REQUIREMENT = Until the last line is reached, keep transcribing the material exactly.

RECORDED INFORMATION =
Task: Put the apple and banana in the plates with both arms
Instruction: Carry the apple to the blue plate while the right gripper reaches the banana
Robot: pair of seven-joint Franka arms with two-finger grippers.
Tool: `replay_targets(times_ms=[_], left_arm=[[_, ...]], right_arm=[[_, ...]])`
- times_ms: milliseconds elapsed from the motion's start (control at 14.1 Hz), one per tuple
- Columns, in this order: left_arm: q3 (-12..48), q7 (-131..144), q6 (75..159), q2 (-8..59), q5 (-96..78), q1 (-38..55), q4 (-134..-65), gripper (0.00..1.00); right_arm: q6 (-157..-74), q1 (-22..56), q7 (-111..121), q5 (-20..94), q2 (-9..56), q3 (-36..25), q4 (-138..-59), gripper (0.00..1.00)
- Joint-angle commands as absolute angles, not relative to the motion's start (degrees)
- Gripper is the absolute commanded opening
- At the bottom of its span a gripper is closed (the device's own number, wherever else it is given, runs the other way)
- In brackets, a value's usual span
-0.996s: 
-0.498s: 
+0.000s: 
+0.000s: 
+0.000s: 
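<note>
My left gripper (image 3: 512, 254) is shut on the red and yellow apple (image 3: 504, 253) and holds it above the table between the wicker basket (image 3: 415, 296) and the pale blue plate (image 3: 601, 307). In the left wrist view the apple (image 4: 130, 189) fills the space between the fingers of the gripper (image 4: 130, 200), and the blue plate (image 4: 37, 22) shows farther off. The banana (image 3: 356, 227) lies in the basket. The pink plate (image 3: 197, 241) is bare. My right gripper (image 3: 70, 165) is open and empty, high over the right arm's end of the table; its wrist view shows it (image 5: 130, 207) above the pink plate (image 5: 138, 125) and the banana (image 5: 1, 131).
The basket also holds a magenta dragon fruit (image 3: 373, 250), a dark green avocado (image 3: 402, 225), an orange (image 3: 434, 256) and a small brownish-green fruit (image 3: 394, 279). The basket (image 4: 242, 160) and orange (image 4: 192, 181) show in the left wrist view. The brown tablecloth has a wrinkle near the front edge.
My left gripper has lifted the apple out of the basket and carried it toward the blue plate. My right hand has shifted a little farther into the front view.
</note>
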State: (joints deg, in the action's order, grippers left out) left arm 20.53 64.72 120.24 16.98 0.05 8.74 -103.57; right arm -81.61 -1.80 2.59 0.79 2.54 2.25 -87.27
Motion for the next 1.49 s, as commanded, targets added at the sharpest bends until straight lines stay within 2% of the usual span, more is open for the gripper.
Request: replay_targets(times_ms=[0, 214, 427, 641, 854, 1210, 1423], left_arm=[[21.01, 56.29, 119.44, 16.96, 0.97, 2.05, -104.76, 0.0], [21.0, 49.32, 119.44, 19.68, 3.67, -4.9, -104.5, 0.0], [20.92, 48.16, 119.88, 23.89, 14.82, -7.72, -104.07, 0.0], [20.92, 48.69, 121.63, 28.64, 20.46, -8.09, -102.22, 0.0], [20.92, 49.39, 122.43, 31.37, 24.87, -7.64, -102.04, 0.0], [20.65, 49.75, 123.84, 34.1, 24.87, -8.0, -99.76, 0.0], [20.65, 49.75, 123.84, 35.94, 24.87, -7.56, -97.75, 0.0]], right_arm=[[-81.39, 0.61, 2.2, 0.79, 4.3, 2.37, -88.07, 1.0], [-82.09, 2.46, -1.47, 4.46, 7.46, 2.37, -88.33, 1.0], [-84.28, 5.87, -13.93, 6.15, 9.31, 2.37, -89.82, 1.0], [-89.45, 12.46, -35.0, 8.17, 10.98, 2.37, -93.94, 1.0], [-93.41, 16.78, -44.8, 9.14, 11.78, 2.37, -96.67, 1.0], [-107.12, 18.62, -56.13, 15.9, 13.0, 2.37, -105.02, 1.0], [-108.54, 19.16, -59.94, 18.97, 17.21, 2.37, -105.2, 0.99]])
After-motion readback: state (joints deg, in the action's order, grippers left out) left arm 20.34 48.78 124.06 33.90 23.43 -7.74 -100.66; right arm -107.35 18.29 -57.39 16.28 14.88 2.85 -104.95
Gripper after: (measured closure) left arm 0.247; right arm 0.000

SOLUTION FOR THIS PROBLEM =
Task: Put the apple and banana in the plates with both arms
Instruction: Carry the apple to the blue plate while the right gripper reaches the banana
Robot: pair of seven-joint Franka arms with two-finger grippers.
Tool: `replay_targets(times_ms=[_], left_arm=[[_, ...]], right_arm=[[_, ...]])`
- times_ms: milliseconds elapsed from the motion's start (control at 14.1 Hz), one per tuple
- Columns, in this order: left_arm: q3 (-12..48), q7 (-131..144), q6 (75..159), q2 (-8..59), q5 (-96..78), q1 (-38..55), q4 (-134..-65), gripper (0.00..1.00); right_arm: q6 (-157..-74), q1 (-22..56), q7 (-111..121), q5 (-20..94), q2 (-9..56), q3 (-36..25), q4 (-138..-59), gripper (0.00..1.00)
- Joint-angle commands as absolute angles, not relative to the motion's start (degrees)
- Gripper is the absolute commanded opening
- At the bottom of its span a gripper is closed (the device's own number, wherever else it is given, runs the other way)
- In brackets, a value's usual span
-0.996s: 
-0.498s: 
+0.000s: 
+0.000s: 
+0.000s: 
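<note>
My left gripper (image 3: 512, 254) is shut on the red and yellow apple (image 3: 504, 253) and holds it above the table between the wicker basket (image 3: 415, 296) and the pale blue plate (image 3: 601, 307). In the left wrist view the apple (image 4: 130, 189) fills the space between the fingers of the gripper (image 4: 130, 200), and the blue plate (image 4: 37, 22) shows farther off. The banana (image 3: 356, 227) lies in the basket. The pink plate (image 3: 197, 241) is bare. My right gripper (image 3: 70, 165) is open and empty, high over the right arm's end of the table; its wrist view shows it (image 5: 130, 207) above the pink plate (image 5: 138, 125) and the banana (image 5: 1, 131).
The basket also holds a magenta dragon fruit (image 3: 373, 250), a dark green avocado (image 3: 402, 225), an orange (image 3: 434, 256) and a small brownish-green fruit (image 3: 394, 279). The basket (image 4: 242, 160) and orange (image 4: 192, 181) show in the left wrist view. The brown tablecloth has a wrinkle near the front edge.
My left gripper has lifted the apple out of the basket and carried it toward the blue plate. My right hand has shifted a little farther into the front view.
</note>
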State: (joints deg, in the action's order, grippers left out) left arm 20.53 64.72 120.24 16.98 0.05 8.74 -103.57; right arm -81.61 -1.80 2.59 0.79 2.54 2.25 -87.27
Motion for the next 1.49 s, as commanded, targets added at the sharpest bends until straight lines stay within 2% of the usual span, more is open for the gripper.
Request: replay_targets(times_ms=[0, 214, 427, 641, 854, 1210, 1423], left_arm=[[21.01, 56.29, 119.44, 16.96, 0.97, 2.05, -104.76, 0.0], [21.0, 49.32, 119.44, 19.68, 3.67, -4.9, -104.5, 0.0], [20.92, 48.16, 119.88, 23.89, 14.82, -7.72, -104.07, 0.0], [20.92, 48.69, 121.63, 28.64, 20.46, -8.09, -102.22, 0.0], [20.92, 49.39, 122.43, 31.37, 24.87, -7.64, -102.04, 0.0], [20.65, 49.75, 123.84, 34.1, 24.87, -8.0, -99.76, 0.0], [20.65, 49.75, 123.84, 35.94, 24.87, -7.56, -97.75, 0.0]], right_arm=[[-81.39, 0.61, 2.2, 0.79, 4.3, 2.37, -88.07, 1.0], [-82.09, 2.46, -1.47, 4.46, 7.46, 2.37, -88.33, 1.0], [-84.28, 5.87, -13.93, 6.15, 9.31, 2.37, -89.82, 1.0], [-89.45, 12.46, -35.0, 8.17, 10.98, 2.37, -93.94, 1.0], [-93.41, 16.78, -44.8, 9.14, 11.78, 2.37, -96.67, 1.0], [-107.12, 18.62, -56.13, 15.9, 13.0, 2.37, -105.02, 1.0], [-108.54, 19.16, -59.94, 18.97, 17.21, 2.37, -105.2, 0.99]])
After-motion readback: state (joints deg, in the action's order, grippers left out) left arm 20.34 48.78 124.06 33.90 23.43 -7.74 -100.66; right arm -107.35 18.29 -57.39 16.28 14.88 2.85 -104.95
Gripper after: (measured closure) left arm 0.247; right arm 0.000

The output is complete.